2010, c. 3, s. 5; 2012, c. 1, s. 29; 2014, c. 25, s. 22(1)
18Subparagraph 486.‍4(1)‍(a)‍(i) of the Act is replaced by the following:
(i)an offence under section 151, 152, 153, 153.‍1, 155, 160, 162, 163.‍1, 170, 171, 171.‍1, 172, 172.‍1, 172.‍2, 173, 210, 211, 213, 271, 272, 273, 279.‍01, 279.‍011, 279.‍02, 279.‍03, 280, 281, 286.‍1, 286.‍2, 286.‍3, 346 or 347, or
2004, c. 10, s. 20
19Subparagraph (b)‍(iii) of the definition designated offence in subsection 490.‍011(1) of the Act is repealed.
2009, c. 29, s. 3
20Subsection 719(3.‍1) of the Act is replaced by the following:
Exception
(3.‍1)Despite subsection (3), if the circumstances justify it, the maximum is one and one-half days for each day spent in custody unless the person was detained in custody under subsection 524(4) or (8).

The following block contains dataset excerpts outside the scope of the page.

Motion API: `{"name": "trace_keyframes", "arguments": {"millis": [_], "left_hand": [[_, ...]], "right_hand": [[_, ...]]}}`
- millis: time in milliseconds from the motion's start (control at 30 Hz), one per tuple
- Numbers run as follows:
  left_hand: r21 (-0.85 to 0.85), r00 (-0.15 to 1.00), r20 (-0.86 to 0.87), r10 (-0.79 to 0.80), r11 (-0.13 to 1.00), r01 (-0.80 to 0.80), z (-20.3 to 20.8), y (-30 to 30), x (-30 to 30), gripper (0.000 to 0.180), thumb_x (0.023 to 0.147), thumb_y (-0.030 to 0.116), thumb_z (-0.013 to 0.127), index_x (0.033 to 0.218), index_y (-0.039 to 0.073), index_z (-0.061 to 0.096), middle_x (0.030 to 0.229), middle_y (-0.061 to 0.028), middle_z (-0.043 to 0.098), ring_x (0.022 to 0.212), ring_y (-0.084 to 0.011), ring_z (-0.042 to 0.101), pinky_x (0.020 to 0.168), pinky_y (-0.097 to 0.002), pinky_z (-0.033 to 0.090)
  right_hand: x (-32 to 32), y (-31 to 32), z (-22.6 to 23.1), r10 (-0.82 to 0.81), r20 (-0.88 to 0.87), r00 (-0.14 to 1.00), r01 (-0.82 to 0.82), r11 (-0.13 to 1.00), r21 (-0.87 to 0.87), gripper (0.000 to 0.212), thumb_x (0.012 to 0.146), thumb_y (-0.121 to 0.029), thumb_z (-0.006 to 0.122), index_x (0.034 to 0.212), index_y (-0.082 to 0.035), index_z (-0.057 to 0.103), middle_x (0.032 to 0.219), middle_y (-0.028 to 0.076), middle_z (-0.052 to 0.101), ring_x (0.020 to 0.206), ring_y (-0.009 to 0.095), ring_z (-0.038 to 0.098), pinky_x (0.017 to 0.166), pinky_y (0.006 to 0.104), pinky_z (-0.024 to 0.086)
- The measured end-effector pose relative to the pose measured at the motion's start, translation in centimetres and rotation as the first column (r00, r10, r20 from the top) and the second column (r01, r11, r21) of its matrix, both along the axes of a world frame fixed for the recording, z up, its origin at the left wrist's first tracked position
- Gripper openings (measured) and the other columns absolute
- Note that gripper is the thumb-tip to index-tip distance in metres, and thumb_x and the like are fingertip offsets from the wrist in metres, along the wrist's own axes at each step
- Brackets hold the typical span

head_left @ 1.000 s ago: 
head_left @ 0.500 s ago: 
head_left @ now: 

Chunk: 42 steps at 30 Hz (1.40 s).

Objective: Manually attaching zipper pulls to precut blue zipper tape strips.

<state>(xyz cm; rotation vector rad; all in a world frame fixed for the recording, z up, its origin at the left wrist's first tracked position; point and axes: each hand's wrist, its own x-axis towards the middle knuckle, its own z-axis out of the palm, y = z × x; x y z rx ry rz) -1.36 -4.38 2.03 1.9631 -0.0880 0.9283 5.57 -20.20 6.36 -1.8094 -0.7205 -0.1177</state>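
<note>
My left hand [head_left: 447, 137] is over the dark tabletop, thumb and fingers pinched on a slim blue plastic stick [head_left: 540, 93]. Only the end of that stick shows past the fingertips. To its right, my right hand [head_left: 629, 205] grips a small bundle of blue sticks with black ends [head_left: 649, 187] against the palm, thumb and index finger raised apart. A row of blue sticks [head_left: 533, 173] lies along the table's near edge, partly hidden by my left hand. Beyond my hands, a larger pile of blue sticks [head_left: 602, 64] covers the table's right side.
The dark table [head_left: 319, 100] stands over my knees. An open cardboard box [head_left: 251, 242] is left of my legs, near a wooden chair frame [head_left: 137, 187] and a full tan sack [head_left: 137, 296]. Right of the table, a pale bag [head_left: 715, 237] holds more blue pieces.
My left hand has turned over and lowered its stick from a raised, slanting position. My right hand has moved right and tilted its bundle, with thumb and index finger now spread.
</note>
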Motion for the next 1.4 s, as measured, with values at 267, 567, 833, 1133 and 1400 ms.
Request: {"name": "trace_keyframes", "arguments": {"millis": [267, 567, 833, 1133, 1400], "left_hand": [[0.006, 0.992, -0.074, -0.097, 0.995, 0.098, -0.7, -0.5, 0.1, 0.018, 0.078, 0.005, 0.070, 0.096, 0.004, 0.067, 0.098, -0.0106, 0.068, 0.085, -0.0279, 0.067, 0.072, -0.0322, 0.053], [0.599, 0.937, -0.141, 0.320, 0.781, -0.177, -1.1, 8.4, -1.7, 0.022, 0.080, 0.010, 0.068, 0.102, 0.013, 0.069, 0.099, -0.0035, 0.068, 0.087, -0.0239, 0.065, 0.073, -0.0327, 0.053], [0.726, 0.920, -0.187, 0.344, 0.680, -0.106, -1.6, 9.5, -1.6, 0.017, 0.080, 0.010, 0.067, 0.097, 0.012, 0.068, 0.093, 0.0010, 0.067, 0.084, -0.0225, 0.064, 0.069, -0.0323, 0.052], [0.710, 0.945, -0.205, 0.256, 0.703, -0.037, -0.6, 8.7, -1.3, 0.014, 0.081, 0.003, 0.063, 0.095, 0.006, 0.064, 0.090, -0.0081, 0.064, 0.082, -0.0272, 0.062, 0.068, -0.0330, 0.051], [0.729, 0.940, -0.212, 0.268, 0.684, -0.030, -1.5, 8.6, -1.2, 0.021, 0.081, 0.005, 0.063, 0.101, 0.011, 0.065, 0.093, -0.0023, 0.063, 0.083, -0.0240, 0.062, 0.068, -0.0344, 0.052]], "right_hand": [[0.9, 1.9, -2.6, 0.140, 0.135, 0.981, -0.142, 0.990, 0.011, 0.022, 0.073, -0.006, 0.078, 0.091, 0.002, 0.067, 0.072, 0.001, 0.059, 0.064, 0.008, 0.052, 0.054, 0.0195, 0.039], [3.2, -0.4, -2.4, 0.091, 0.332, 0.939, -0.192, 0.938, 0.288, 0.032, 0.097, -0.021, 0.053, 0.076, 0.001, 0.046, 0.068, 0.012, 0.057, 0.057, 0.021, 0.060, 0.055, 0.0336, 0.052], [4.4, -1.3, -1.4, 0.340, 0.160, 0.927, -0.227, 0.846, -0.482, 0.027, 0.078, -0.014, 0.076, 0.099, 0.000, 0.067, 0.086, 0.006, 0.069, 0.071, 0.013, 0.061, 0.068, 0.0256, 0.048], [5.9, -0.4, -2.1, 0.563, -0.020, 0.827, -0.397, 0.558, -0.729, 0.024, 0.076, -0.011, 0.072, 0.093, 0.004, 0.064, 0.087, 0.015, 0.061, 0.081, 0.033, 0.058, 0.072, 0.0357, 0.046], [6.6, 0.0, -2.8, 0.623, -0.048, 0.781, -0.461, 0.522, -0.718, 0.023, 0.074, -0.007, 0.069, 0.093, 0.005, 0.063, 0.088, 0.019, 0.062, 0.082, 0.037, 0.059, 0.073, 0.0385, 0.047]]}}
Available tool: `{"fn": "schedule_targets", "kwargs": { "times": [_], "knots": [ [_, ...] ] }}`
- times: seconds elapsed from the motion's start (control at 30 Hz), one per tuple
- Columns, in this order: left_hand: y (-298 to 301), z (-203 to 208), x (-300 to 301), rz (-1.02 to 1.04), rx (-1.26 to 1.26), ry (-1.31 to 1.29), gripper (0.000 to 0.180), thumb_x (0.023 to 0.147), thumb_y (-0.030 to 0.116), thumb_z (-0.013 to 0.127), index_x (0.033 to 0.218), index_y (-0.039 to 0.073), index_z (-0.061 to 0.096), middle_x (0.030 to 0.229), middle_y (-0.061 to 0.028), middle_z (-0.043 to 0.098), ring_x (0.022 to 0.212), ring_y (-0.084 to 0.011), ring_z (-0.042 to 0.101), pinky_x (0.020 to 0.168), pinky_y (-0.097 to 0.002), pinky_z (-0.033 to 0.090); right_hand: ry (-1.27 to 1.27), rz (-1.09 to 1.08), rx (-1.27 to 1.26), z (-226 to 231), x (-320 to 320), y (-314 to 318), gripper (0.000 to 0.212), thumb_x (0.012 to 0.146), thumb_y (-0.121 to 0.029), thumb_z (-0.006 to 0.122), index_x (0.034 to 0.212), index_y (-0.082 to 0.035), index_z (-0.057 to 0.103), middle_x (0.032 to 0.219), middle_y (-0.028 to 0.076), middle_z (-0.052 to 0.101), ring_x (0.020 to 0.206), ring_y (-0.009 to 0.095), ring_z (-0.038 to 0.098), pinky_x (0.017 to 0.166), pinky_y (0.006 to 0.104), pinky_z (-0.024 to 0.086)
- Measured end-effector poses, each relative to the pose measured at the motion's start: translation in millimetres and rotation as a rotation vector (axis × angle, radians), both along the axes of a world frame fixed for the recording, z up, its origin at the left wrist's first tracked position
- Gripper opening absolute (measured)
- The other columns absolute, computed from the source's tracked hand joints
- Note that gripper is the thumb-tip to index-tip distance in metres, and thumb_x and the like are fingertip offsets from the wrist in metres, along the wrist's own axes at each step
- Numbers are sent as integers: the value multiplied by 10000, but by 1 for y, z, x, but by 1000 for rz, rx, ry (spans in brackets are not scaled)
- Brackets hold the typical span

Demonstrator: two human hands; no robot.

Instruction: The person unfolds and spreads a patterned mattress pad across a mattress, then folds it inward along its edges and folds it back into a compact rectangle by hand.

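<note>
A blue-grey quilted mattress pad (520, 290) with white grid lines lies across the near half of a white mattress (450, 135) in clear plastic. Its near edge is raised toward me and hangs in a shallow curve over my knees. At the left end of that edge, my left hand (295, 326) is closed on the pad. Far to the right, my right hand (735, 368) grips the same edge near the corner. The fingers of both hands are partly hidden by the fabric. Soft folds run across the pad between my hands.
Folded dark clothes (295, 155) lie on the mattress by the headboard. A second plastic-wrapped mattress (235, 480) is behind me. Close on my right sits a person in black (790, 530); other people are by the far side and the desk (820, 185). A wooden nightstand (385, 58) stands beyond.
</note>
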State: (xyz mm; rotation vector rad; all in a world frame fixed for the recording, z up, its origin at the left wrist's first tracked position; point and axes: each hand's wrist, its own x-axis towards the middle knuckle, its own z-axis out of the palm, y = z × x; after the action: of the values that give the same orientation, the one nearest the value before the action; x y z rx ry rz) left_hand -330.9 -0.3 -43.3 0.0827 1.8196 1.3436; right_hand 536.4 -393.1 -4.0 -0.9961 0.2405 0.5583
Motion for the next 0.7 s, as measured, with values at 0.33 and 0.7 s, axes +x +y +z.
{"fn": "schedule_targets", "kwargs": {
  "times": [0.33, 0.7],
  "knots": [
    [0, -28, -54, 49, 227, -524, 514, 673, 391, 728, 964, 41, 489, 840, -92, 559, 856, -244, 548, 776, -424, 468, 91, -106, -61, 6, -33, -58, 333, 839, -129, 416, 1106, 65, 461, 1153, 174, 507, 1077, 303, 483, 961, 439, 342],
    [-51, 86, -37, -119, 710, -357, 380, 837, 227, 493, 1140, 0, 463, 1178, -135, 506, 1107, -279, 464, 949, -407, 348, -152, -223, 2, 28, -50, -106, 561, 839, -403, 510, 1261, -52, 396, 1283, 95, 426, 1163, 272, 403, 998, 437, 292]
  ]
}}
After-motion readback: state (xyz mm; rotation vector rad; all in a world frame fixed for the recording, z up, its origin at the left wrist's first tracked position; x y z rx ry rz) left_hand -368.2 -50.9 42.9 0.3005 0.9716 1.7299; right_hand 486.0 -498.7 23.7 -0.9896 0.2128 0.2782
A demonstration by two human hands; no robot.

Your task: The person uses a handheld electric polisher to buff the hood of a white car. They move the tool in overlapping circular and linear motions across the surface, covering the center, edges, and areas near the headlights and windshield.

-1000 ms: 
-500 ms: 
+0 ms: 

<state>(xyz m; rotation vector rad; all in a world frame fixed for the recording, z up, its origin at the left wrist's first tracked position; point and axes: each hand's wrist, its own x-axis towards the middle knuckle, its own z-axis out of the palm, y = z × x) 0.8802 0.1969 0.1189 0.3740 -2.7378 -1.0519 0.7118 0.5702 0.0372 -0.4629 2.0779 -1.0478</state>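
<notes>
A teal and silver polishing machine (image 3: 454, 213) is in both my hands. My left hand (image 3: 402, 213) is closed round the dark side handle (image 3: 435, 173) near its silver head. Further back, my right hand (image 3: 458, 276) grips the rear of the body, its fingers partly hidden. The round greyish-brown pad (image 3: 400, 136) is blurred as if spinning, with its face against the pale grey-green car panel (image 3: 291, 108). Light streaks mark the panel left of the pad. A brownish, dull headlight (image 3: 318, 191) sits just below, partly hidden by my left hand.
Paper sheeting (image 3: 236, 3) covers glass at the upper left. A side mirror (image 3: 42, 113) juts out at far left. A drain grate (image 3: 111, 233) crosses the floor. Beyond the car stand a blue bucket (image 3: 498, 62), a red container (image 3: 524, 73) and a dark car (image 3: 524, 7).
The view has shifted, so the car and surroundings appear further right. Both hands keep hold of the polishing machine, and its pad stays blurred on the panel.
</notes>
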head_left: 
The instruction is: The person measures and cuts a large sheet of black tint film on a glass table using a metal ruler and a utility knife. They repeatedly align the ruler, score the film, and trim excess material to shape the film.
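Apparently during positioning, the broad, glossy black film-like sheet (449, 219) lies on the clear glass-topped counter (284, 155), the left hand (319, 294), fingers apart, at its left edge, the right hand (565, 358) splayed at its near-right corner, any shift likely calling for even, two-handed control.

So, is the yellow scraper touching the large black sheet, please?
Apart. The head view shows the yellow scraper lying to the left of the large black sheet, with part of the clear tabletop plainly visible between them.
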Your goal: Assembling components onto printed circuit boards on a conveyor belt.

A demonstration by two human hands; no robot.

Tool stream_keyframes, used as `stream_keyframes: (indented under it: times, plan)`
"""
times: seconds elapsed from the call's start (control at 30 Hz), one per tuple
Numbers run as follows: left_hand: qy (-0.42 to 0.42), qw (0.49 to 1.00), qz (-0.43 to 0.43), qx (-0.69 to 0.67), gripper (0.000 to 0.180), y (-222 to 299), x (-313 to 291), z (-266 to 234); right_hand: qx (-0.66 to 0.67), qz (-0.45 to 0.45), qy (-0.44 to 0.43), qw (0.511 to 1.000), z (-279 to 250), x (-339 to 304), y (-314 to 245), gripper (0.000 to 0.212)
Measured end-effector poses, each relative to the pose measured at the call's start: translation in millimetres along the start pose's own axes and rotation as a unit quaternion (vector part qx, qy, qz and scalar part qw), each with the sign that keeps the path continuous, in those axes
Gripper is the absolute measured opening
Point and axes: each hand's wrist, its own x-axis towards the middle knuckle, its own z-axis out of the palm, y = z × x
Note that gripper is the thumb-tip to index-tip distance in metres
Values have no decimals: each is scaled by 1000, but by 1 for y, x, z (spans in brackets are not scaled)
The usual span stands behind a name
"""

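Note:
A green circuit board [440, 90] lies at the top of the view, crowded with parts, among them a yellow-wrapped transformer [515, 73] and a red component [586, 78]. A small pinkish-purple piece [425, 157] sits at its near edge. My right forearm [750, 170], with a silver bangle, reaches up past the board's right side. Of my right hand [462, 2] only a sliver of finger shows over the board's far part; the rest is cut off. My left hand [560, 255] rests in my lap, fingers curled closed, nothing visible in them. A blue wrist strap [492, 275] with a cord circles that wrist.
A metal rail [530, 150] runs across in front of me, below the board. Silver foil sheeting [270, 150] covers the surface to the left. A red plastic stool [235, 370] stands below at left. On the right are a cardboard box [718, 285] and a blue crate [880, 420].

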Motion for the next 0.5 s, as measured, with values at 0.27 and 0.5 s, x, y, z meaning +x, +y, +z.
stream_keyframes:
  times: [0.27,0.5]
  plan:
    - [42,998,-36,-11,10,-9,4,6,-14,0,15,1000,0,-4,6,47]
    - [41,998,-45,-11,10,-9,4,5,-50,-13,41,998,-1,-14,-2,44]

2002, c. 13, s. 81(1); 2008, c. 6, par. 54(j); 2012, c. 1, s. 37(1); 2014, c. 25, s. 31
21Subsection 810.‍1(1) of the Act is replaced by the following:
Where fear of sexual offence
810.‍1(1)Any person who fears on reasonable grounds that another person will commit an offence under section 151 or 152, subsection 153(1), section 155, subsection 160(2) or (3), section 163.‍1, 170, 171, 171.‍1, 172.‍1 or 172.‍2, subsection 173(2), section 271, 272, 273 or 279.‍011, subsection 279.‍02(2) or 279.‍03(2), section 280 or 281 or subsection 286.‍1(2), 286.‍2(2) or 286.‍3(2), in respect of one or more persons who are under the age of 16 years, may lay an information before a provincial court judge, whether or not the person or persons in respect of whom it is feared that the offence will be committed are named.
Consequential Amendments
1992, c. 20
Corrections and Conditional Release Act
1995, c. 42, s. 44(7)
22Subparagraph (b)‍(ii) of the definition sexual offence involving a child in subsection 129(9) of the Corrections and Conditional Release Act is repealed.
23Paragraph 1(i) of Schedule I to the Act is repealed.
2002, c. 1
Youth Criminal Justice Act
24Paragraph 1(g) of the schedule to the Youth Criminal Justice Act is repealed.
Coordinating Amendments
C-226
25(1)Subsections (2) and (3) apply if Bill C-226, introduced in the 1st session of the 42nd Parliament and entitled the Impaired Driving Act (in this section referred to as the “other Act”), receives royal assent.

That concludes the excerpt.